Task instructions -> Nothing but the lines from the start of the entries through the line holding "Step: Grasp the" is to be repeated, exactly and with pictures excluded.

Stored items from a collection ->
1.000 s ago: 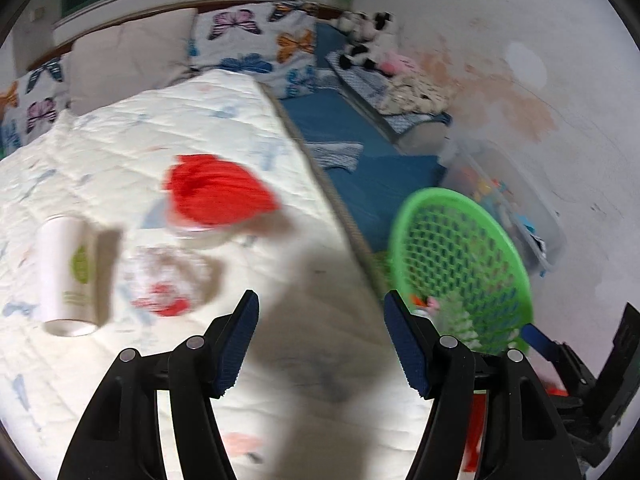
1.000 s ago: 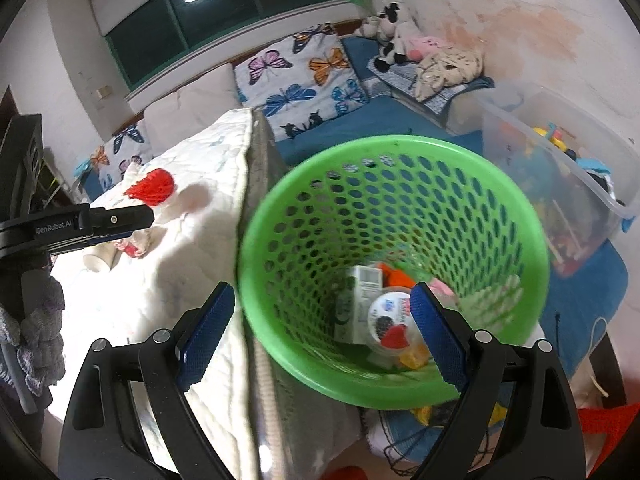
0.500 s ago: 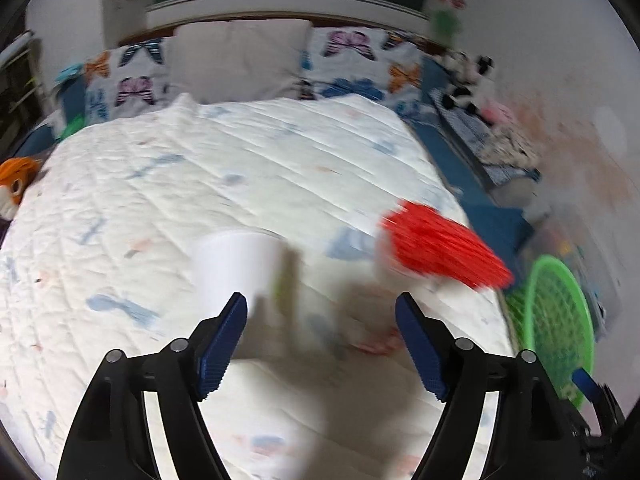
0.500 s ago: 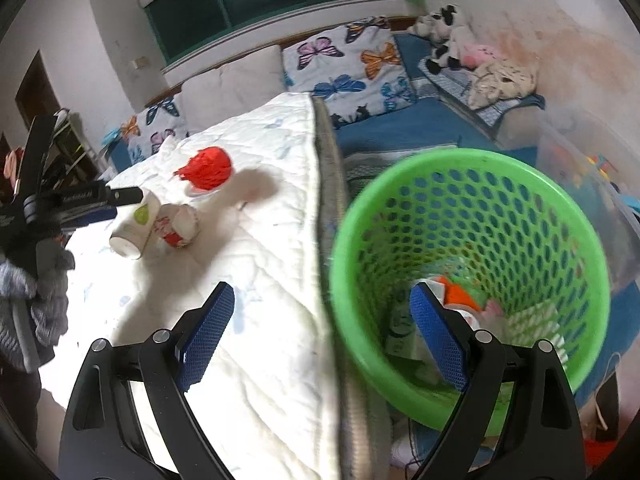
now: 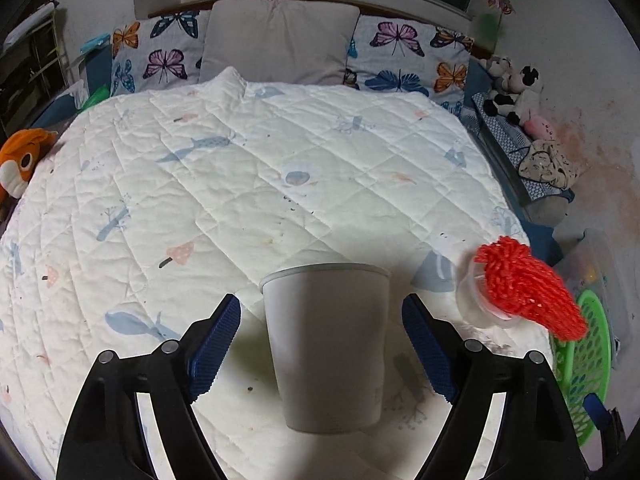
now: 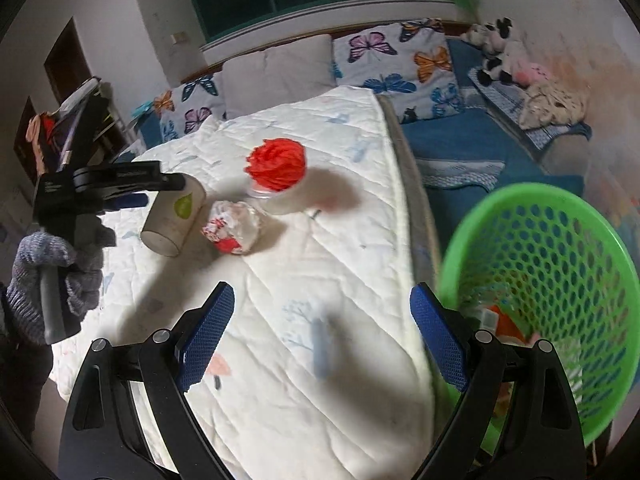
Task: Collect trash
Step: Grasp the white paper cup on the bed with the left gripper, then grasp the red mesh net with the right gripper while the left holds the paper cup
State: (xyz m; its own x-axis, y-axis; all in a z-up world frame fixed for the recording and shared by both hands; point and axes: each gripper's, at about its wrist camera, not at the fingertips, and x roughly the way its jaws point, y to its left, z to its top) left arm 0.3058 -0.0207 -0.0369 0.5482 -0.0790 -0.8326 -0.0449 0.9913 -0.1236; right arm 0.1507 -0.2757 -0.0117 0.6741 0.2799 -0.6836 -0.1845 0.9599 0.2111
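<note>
Our left gripper, jaws just widened, straddles the paper cup lying on the quilt without pressing it. Our right gripper hangs wide open and empty beside the green basket.

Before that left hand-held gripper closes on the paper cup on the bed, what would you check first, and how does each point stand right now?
1. Cup lies between the left hand-held gripper's jaws: ok.
2. Jaws wider than the cup, having just been opening, gaps on both sides: ok.
3. Pads pressing on the cup: not ok, not yet touching.
4. Crumpled wrapper and red pompom outside the jaws: ok, both lie to the side.
5. Basket has room for more: ok, trash only covers the bottom.
6. Right hand-held gripper free and out of the way: ok, open and empty over the quilt.
</note>
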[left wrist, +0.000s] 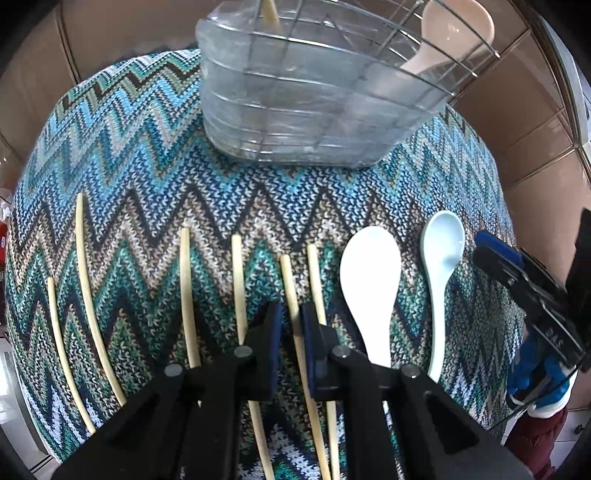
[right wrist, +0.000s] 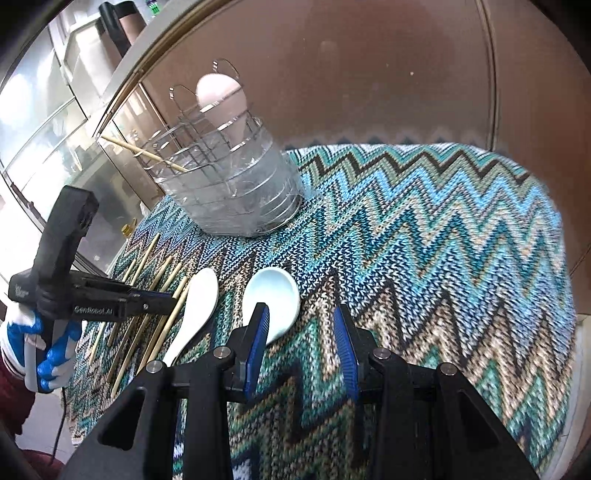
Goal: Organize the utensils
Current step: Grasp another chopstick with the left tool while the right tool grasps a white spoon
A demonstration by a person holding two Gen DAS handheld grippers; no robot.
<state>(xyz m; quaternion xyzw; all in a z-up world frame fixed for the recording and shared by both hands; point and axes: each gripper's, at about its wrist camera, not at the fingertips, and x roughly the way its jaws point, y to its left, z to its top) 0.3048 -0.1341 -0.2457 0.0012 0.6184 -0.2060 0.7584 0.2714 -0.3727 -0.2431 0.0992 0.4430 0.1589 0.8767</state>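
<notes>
Several pale chopsticks (left wrist: 186, 295) lie side by side on the zigzag cloth (left wrist: 147, 166). My left gripper (left wrist: 291, 317) has its blue pads close either side of one chopstick (left wrist: 291, 295); a narrow gap shows. A white spoon (left wrist: 369, 277) and a light blue spoon (left wrist: 441, 251) lie to the right. My right gripper (right wrist: 301, 317) is open, just right of the light blue spoon (right wrist: 275, 299). A clear wire-framed holder (left wrist: 314, 92) stands behind, holding a pink spoon (left wrist: 454, 33) and one chopstick (left wrist: 269, 14).
The right gripper body and a blue-gloved hand (left wrist: 535, 373) show at the right edge of the left wrist view. The left gripper (right wrist: 147, 301) shows in the right wrist view over the chopsticks. A brown wall (right wrist: 369, 74) is behind the table.
</notes>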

Answer box ->
1.000 s ago: 
1.000 s ago: 
0.500 s ago: 
0.500 s ago: 
now: 
now: 
Task: Collect trash
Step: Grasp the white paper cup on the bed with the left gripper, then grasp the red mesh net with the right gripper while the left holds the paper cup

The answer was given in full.